• What to do: Below are some records; state how many of their lines contain the word "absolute", and add nothing.

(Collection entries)
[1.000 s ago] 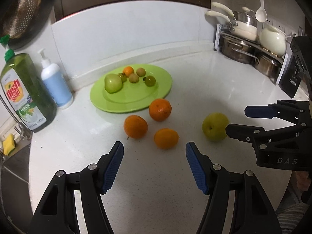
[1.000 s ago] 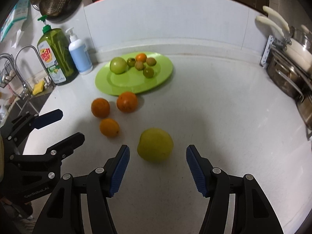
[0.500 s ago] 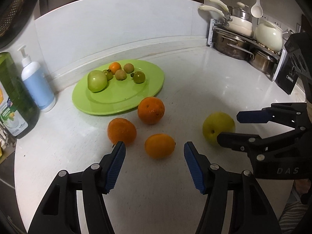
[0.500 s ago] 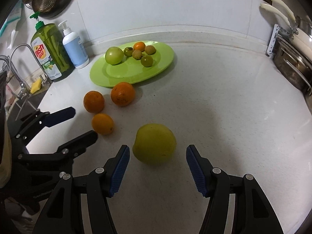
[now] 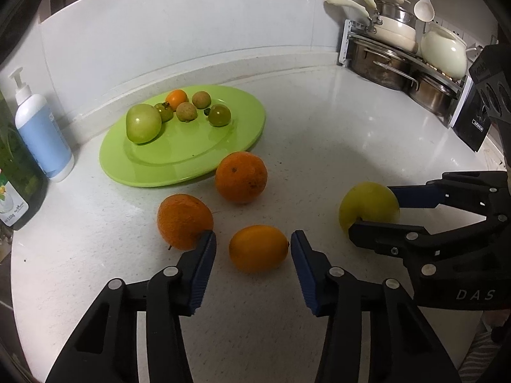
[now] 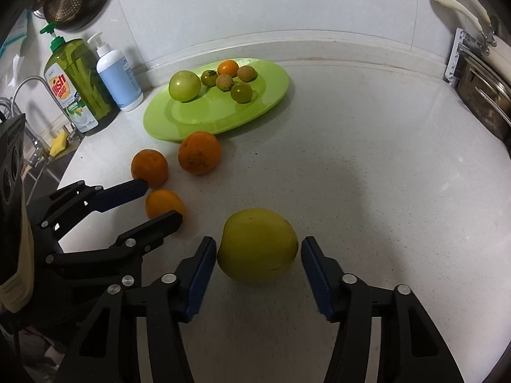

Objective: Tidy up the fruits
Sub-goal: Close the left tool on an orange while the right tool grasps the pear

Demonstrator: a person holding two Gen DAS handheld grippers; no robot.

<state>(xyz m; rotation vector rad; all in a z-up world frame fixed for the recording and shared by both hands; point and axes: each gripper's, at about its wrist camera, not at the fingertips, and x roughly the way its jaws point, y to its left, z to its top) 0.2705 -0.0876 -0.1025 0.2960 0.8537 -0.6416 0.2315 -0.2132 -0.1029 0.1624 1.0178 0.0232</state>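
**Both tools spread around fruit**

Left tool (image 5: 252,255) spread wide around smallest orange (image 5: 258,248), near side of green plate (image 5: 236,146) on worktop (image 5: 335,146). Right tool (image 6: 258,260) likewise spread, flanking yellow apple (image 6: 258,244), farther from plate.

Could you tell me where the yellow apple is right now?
The yellow apple sits on the counter between the open right gripper fingers, right of the three oranges.
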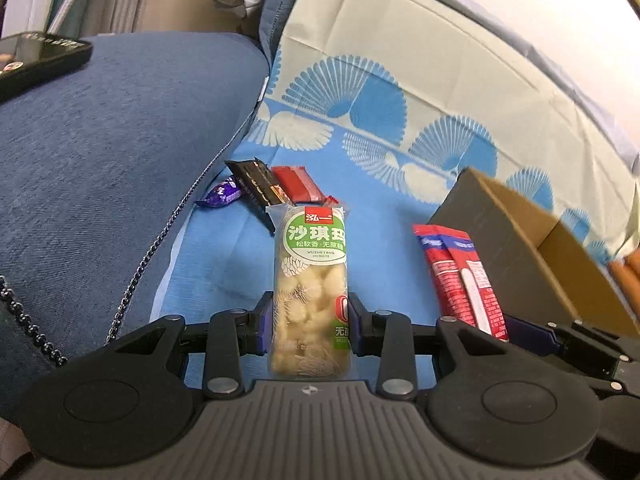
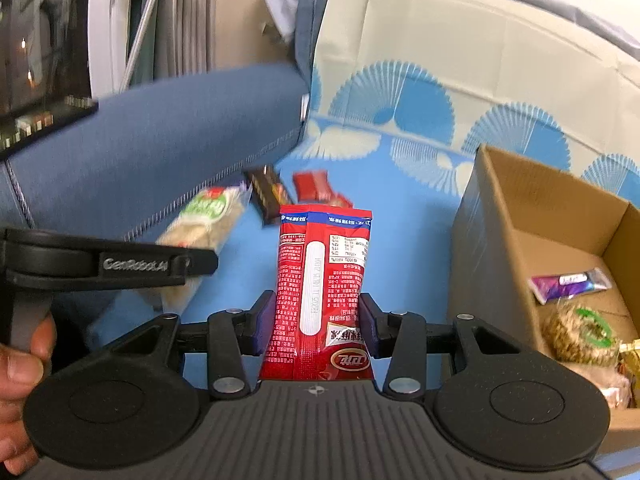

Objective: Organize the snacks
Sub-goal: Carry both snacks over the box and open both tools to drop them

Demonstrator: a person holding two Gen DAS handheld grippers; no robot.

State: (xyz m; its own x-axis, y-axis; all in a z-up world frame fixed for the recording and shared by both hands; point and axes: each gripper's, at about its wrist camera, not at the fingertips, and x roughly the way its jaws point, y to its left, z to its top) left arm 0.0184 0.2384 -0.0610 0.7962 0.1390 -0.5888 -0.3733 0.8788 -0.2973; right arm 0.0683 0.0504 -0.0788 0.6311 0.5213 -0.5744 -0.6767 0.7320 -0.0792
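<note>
The right gripper [image 2: 316, 320] has its fingers [image 2: 262, 322] pressed on both sides of a red snack packet [image 2: 320, 280], which stands upright between them. To the left, the left gripper [image 2: 188, 276] carries a green-labelled pastry bar [image 2: 204, 224], with a hand [image 2: 20, 368] at the frame's edge. Beyond lie a dark brown bar [image 2: 269, 192] and a red bar [image 2: 316, 186] on the blue patterned cloth [image 2: 400, 220]. At right, an open cardboard box [image 2: 500, 208] holds a purple wrapper [image 2: 568, 282] and a round green-labelled snack [image 2: 580, 332].

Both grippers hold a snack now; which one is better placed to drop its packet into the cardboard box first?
Probably the right gripper: its red packet sits right beside the open cardboard box. The left gripper, holding the green-label packet, is farther off.
</note>
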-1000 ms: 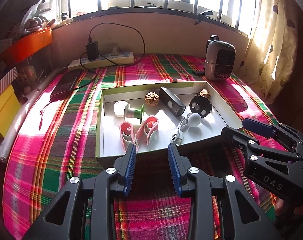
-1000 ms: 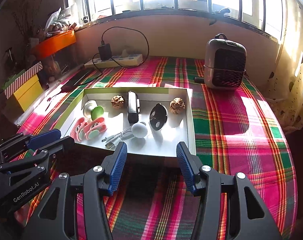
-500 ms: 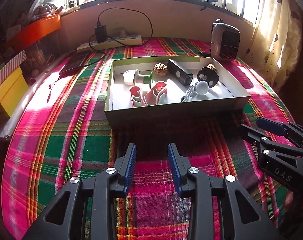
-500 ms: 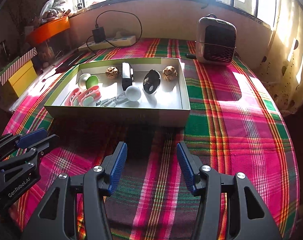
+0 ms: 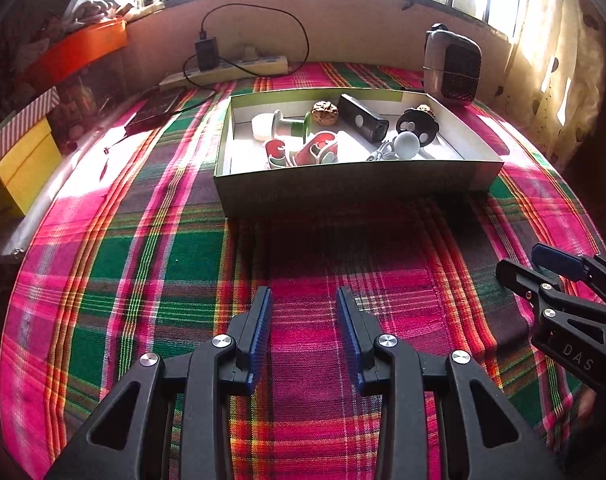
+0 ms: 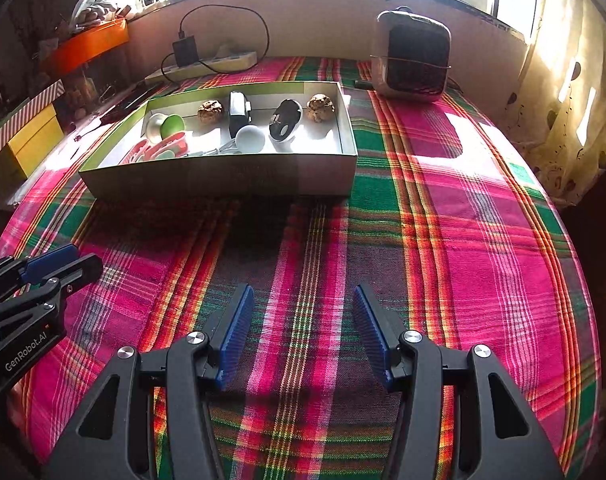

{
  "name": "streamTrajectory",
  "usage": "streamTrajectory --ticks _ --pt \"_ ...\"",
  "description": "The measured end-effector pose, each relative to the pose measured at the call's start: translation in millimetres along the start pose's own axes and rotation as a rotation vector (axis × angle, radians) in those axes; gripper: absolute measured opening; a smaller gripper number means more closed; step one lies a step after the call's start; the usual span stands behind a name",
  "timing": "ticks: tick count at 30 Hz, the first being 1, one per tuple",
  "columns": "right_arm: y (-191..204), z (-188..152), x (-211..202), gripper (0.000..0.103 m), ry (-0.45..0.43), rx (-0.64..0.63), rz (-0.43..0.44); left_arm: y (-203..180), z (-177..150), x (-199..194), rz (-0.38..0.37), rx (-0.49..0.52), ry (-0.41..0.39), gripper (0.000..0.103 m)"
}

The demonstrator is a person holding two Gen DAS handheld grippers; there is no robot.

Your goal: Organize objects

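Observation:
A shallow green-rimmed box (image 5: 355, 188) (image 6: 223, 180) sits on the plaid cloth beyond both grippers. Inside lie two walnut-like lumps (image 6: 211, 111) (image 6: 321, 107), a black rectangular device (image 5: 363, 122), a black oval piece (image 6: 287, 120), a white ball with a cable (image 5: 407, 145), pink clips (image 5: 319, 150) and a white-and-green spool (image 5: 279, 126). My left gripper (image 5: 303, 300) hovers over bare cloth short of the box, open and holding nothing. My right gripper (image 6: 303, 296) is beside it on the right, also open and holding nothing. Each shows at the edge of the other's view.
A small heater (image 6: 415, 60) stands behind the box at the right. A power strip with a charger (image 5: 231, 70) lies by the back wall, with a dark flat device (image 5: 155, 108) near it. A yellow box (image 5: 23, 168) and an orange tray (image 5: 79, 50) are off the left edge.
Both grippers have drawn back from the box's front wall and sunk toward the cloth, so the box now lies farther off. Jaw gaps are the same.

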State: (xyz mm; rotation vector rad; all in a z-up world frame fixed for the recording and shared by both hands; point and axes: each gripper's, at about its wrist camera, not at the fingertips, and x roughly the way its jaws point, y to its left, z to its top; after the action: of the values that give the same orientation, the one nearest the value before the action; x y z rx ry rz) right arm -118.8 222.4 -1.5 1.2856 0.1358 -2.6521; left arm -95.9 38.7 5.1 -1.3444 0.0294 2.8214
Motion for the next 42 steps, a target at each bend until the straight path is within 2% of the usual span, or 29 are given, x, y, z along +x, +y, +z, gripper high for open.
streamTrajectory --ticks 4,6,21,42 --pt "-1.4 -3.6 -3.5 0.054 -0.002 0.007 -0.004 -0.5 -2.0 -1.5 0.008 -0.015 -0.011 0.031" --pt "-2.5 -4.7 -3.9 0.061 0.001 0.009 -0.002 -0.2 -2.7 -2.1 0.009 -0.025 -0.012 0.032" --pt "-2.6 -7.4 -5.2 0.069 0.008 0.016 -0.025 -2.0 -4.4 -2.7 0.021 -0.022 -0.012 0.033" --pt "-3.8 -7.0 -4.8 0.071 0.008 0.019 -0.024 -2.8 -4.4 -2.6 0.021 -0.022 -0.012 0.033"
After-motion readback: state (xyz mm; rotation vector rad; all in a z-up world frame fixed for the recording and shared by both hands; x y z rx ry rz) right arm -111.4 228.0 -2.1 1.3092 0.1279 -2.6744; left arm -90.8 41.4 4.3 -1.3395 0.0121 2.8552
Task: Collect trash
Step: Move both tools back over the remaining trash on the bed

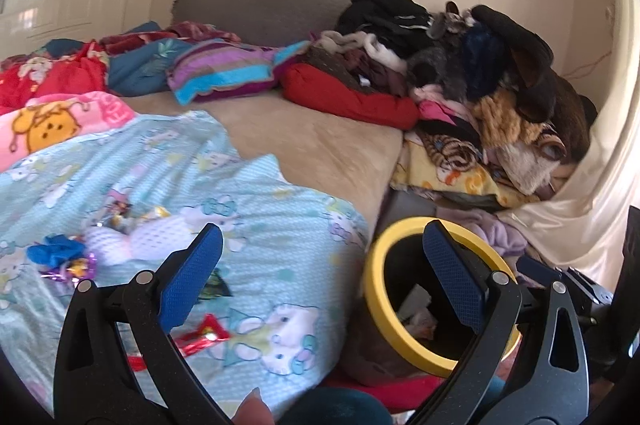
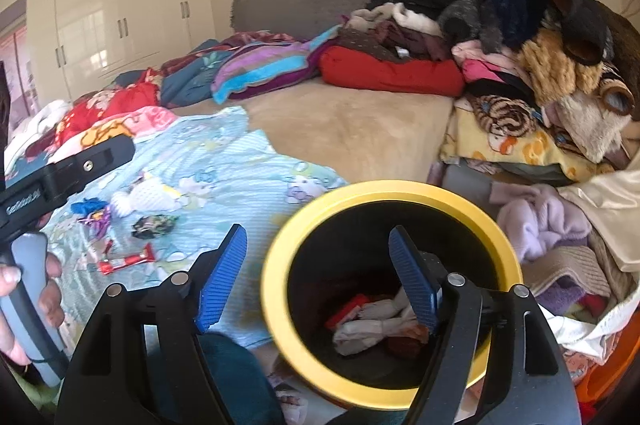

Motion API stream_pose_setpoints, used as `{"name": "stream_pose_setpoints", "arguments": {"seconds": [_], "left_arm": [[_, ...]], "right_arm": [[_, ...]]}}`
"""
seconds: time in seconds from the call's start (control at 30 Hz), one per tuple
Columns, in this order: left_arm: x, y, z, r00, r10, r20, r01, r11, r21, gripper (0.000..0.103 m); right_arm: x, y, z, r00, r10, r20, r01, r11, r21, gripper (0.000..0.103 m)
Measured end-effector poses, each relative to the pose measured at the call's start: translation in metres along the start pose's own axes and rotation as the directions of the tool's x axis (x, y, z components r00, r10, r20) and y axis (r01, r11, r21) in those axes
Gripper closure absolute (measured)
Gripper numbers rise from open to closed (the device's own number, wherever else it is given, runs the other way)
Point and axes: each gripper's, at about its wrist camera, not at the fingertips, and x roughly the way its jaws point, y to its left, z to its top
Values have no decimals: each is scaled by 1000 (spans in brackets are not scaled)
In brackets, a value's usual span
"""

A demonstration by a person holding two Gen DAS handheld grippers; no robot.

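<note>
Trash lies scattered on the light-blue Hello Kitty blanket [image 2: 224, 161] spread over the bed: a red snack wrapper [image 2: 127, 260], a dark printed wrapper [image 2: 154, 225], a crumpled blue scrap [image 2: 86, 205], shiny purple foil [image 2: 98, 221] and a white mesh fruit sleeve [image 2: 146, 199]. The yellow-rimmed bin [image 2: 276, 289] stands just beside the blanket's edge and already holds crumpled paper [image 2: 376, 325] and something red. The right gripper [image 2: 326, 277] hangs over the bin with its blue pads spread wide and nothing between them. The left gripper [image 1: 320, 273] is likewise wide open and empty, one pad over the blanket and the other over the bin's rim, with the red wrapper [image 1: 202, 337] just below its left pad. The likely step is fetching the next piece, and the red wrapper looks nearest. To do it well, the tongs should probably come down steeply with one pad on each side of the wrapper's narrow width, pressing lightly so the pads catch the foil and not a fold of soft blanket. Thin film may slip, so a firm close before lifting seems wise, and the carry to the bin is short. The pile of clothes [image 2: 520, 37] at the far end is not trash and is best left alone.
</note>
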Motion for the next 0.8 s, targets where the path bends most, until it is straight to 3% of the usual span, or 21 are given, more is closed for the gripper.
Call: {"name": "stream_pose_setpoints", "arguments": {"seconds": [0.43, 0.8], "left_arm": [[-26, 53, 3, 995, 89, 43, -86, 993, -75, 11], [-50, 119, -4, 975, 217, 49, -209, 969, -132, 11]], "right_arm": [[10, 57, 9, 996, 87, -4, -87, 996, -10, 30], [43, 128, 8, 986, 154, -63, -159, 984, -77, 30]]}}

• Expected output: 2